Up-sold as a ‘tongue-in-cheek retro erotic thriller’, in reality it’s a humourless, dead-eyed, dated mediocrity, pitched at the same hysterical Hitchcock-homage tone that succeeded so trashily in Basic Instinct – but lacking any of that guilty pleasure’s unintentional comedy, raunch or pulp-y dramatic propulsion.

This despite boasting Bret Easton Ellis’ American Psycho -lite script, American Gigolo director Paul Schrader, tabloid staple Lindsay Lohan, porn star James Deen and a Gus Van Sant cameo on board. On paper, the ingredients for an intriguing combo of life-art crossover, artistic schadenfreude and nihilist gloss. But lord, it’s cheap and weak.

Part funded by Kickstarter, re-mortgaged condos and the sale of a money clip De Niro gave Schrader on Taxi Driver , the alleged $250k budget doesn’t stretch to a decent sound mix or lighting, with low-fi cinematography that recalls a valleys skin-flick more than canyons thriller.

And extends to the melodramatic screenplay which sees controlling trustafarian Christian (Deen, passable) make his trophy girlfriend Tara (Lohan) work for her bed and board via a series of sexual hook-ups before going Patrick Bateman on her when he suspects her of having an affair with an unremarkable actor (unremarkable Funk).
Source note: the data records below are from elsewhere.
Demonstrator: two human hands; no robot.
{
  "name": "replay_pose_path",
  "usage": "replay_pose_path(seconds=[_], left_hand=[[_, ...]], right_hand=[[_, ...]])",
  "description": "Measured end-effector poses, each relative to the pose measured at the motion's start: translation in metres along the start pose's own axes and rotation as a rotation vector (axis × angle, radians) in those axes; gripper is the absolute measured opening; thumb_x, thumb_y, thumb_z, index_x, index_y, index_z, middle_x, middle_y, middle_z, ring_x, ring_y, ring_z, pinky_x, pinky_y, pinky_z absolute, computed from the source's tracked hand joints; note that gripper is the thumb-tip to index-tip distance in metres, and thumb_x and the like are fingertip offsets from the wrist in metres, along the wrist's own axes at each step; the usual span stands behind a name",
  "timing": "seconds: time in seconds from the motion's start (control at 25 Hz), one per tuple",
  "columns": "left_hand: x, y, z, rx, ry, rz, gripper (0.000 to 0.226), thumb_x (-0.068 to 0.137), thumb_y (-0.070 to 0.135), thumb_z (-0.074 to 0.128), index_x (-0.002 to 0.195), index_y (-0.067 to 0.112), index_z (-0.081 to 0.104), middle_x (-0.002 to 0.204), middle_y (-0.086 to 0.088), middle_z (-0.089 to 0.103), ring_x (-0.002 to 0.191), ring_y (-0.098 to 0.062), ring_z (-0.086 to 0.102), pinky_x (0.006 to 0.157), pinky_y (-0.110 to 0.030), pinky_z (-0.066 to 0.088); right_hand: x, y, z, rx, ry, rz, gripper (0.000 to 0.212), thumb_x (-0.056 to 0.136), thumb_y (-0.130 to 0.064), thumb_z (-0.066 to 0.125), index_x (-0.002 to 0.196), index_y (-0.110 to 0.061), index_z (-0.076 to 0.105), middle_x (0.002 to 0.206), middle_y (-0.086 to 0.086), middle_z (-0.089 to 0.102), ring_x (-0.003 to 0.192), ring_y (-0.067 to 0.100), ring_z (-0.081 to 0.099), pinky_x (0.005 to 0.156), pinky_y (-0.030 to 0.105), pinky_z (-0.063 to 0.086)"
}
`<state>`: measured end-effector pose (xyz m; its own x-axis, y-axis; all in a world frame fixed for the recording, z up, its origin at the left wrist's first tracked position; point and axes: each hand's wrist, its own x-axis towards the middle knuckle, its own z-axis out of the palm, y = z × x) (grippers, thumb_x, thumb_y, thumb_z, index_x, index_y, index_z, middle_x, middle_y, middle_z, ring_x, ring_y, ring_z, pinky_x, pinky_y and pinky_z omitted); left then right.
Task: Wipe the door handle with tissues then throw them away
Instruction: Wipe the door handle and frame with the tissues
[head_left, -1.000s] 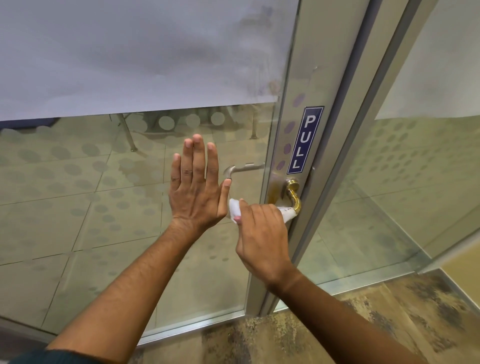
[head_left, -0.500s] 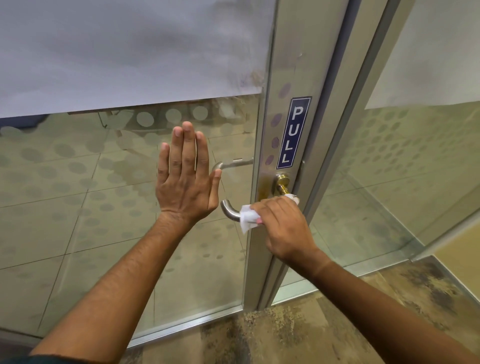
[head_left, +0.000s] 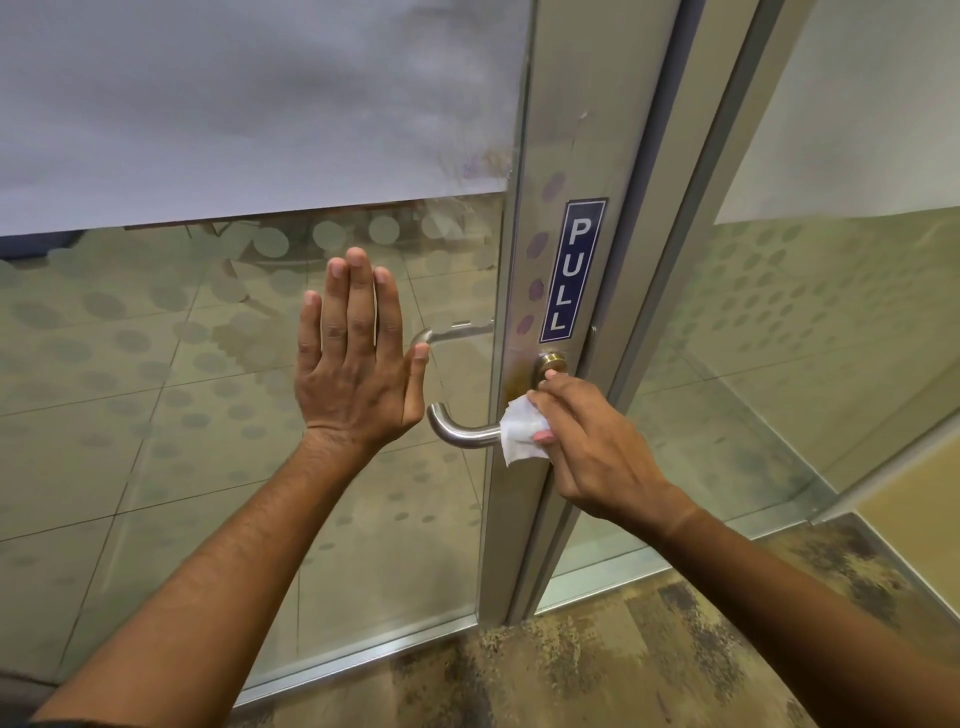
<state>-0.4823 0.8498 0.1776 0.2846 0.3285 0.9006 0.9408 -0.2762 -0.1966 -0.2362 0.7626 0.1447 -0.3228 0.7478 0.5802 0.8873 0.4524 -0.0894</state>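
Observation:
A silver lever door handle (head_left: 457, 430) sticks out leftward from the metal door frame, its curved end bare. My right hand (head_left: 587, 441) is wrapped around the handle's inner part, close to the frame, with a white tissue (head_left: 519, 432) pressed between fingers and handle. A brass lock cylinder (head_left: 551, 359) sits just above my right fingers. My left hand (head_left: 356, 364) lies flat and open against the glass door (head_left: 156, 415), left of the handle, fingers pointing up.
A blue PULL sign (head_left: 571, 270) is stuck on the metal door frame (head_left: 566, 130). A second handle (head_left: 452, 332) shows through the glass on the far side. Another glass panel (head_left: 805, 338) stands to the right. Patterned carpet (head_left: 597, 665) covers the floor below.
My right hand has slid with the tissue from the handle's free end toward the frame, baring the curved end. My left hand stays flat on the glass.

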Motion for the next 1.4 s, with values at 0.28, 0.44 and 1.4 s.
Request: replay_pose_path(seconds=[0.28,0.44,1.4], left_hand=[[0.000,0.002,0.000,0.006,0.015,0.005,0.078,0.100,0.041,0.030,0.156,0.004,-0.010,0.162,-0.007,-0.027,0.152,-0.022,-0.019,0.124,-0.039,-0.010],[0.002,0.003,0.000,0.008,0.017,-0.017,0.077,0.100,0.041,0.030,0.155,0.000,-0.003,0.162,-0.020,-0.002,0.152,-0.021,-0.019,0.124,-0.038,-0.010],[0.003,0.005,0.000,0.039,0.007,-0.039,0.073,0.100,0.041,0.030,0.152,-0.005,0.012,0.154,-0.025,0.011,0.151,-0.022,-0.020,0.124,-0.038,-0.010]], right_hand=[[-0.019,-0.006,0.005,-0.019,0.213,0.051,0.036,0.091,-0.007,0.056,0.124,0.005,0.061,0.122,0.025,0.060,0.112,0.034,0.055,0.094,0.042,0.049],[-0.016,-0.006,0.010,-0.006,0.152,0.037,0.048,0.077,0.013,0.059,0.125,0.011,0.058,0.128,0.027,0.058,0.120,0.039,0.055,0.104,0.042,0.045],[0.038,-0.056,0.010,0.973,0.566,1.287,0.021,0.095,-0.019,0.063,0.111,-0.011,0.074,0.086,-0.009,0.074,0.076,0.010,0.071,0.068,0.018,0.058]])
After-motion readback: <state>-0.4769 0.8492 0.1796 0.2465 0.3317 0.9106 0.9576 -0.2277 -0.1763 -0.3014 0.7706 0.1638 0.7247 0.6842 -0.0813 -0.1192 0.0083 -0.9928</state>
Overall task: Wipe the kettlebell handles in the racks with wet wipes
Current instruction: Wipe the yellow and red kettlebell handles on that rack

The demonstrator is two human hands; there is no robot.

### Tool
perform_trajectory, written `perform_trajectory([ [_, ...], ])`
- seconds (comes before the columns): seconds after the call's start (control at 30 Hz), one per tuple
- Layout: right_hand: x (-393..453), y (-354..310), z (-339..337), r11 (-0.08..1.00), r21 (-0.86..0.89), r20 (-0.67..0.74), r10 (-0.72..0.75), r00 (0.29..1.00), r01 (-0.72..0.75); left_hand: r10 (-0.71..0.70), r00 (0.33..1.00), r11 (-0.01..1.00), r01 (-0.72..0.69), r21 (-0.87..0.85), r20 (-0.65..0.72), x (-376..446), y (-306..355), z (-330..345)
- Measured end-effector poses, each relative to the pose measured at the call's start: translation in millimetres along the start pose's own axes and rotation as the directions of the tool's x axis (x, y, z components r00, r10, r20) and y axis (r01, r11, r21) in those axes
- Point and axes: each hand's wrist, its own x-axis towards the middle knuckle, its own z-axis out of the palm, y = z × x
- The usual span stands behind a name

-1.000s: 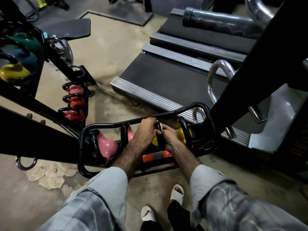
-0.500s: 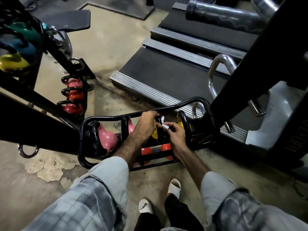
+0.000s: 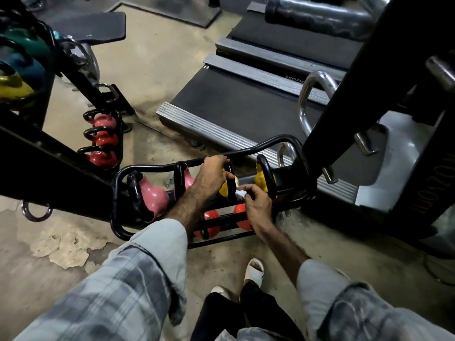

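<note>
Floor: worn beige concrete floor (image 3: 160,70), peeling patches | Landmark: low black tube rack (image 3: 246,151) | left hand (image 3: 211,174) grips yellow kettlebell's black handle (image 3: 230,185) inside rack | right hand (image 3: 256,205) pinches crumpled white wet wipe (image 3: 240,193) against handle | grey treadmill (image 3: 234,112) behind rack.

White lettering reading "PROZVO", cut off at its right end by a black upright, runs along the side rail of the treadmill (image 3: 270,77) on the floor well beyond the hand (image 3: 257,205) pinching the wet wipe (image 3: 240,193). Far to that hand's right, gold letters on the dark machine housing (image 3: 423,193) stand sideways, too skewed to read with certainty.
</note>
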Motion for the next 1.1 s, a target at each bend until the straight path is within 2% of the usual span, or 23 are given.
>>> perform_trajectory([
  [0.13, 6, -16, 7, 0.998, 0.051, -0.044, -0.040, 0.998, 0.042, 0.004, 1.000, 1.000, -0.004, 0.014, 0.001, -1, -1, -1],
  [0.3, -22, -5, 0, 0.999, -0.052, -0.033, 0.012, 0.999, -0.013, -0.016, 1.000, 0.999, 0.016, 0.039, -0.002, -4, -2, -1],
  [0.4, -23, -15, -21, 0.998, -0.056, -0.021, -0.029, 0.999, 0.027, -0.011, 1.000, 0.997, 0.011, 0.081, 0.003, -8, 1, -1],
  [0.53, -15, -25, -65, 0.997, -0.038, -0.223, -0.071, 0.972, 0.065, 0.062, 0.996, 0.993, -0.055, 0.107, -0.064, -17, 11, 1],
  [0.63, 0, -24, -87, 0.991, -0.132, -0.358, -0.063, 0.932, 0.016, 0.264, 0.964, 0.962, -0.260, 0.088, -0.039, -17, 29, 13],
  [0.7, 13, -19, -88, 0.979, -0.200, -0.347, -0.100, 0.933, 0.030, 0.349, 0.935, 0.932, -0.353, 0.079, 0.059, -11, 46, 24],
  [0.83, 16, -8, -75, 0.962, -0.245, -0.237, -0.182, 0.954, 0.122, 0.332, 0.926, 0.928, -0.354, 0.111, 0.179, 10, 65, 45],
  [1.1, -9, 31, -69, 0.998, -0.054, -0.293, -0.043, 0.955, 0.029, 0.288, 0.942, 0.934, -0.316, 0.167, 0.172, 30, 65, 45],
])
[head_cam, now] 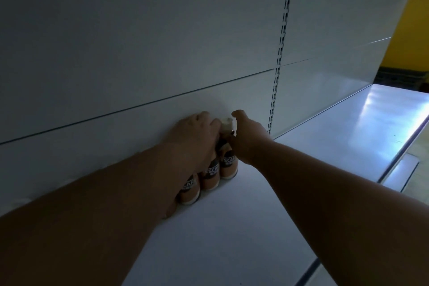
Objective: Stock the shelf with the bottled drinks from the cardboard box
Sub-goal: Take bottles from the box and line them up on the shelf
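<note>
Three brown bottled drinks with dark label bands stand in a row on the white shelf point(243, 227) against its back panel. My left hand point(197, 132) lies over the tops of the left bottle point(189, 193) and the middle bottle point(210, 176). The right bottle point(228, 166) has a white cap, and my right hand point(247, 139) grips its neck from the right side, thumb raised. Both forearms reach in from the lower edge of the view. The cardboard box is not in view.
The white back panel point(139, 53) rises behind the bottles. A slotted metal upright point(278, 69) divides it from the adjoining shelf bay point(359, 127) on the right. The shelf's front rail point(394, 160) runs along the right, with a yellow wall point(413, 30) beyond.
</note>
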A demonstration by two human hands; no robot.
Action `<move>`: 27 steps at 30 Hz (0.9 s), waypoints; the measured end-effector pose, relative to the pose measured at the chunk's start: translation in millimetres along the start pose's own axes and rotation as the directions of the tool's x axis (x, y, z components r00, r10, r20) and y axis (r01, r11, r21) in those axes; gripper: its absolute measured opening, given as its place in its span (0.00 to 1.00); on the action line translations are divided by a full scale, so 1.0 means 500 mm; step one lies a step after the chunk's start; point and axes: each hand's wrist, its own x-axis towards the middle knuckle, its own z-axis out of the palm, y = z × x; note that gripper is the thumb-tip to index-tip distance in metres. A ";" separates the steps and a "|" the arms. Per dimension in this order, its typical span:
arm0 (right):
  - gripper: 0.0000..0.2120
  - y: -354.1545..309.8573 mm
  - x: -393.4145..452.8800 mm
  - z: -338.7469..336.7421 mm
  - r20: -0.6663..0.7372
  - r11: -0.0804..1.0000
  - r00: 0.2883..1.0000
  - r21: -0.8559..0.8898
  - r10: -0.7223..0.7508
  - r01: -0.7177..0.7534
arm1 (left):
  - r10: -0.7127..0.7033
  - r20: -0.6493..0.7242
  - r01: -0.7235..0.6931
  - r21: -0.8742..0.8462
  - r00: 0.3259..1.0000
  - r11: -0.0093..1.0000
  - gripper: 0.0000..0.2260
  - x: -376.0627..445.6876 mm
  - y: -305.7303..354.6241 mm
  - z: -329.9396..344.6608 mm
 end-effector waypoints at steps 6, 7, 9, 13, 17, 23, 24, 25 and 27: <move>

That set-up requires Lohan to never knowingly wear a bra, get her boobs out within 13 mins and later participate in an unerotic orgy during which she breaks the fourth wall, smiling down the lens – the only genuinely disquieting moment.

Sex in Hollywood, see, is hollow, vapid, a transaction… and, in some dodgy messaging, hetero sex denotes power and abandonment while gay sex is a tool for punishment and humiliation. Grubby and meh.

Neither a masterpiece nor a piece of shit, The Canyons is what happens when the off-screen story is far more interesting than the on-screen.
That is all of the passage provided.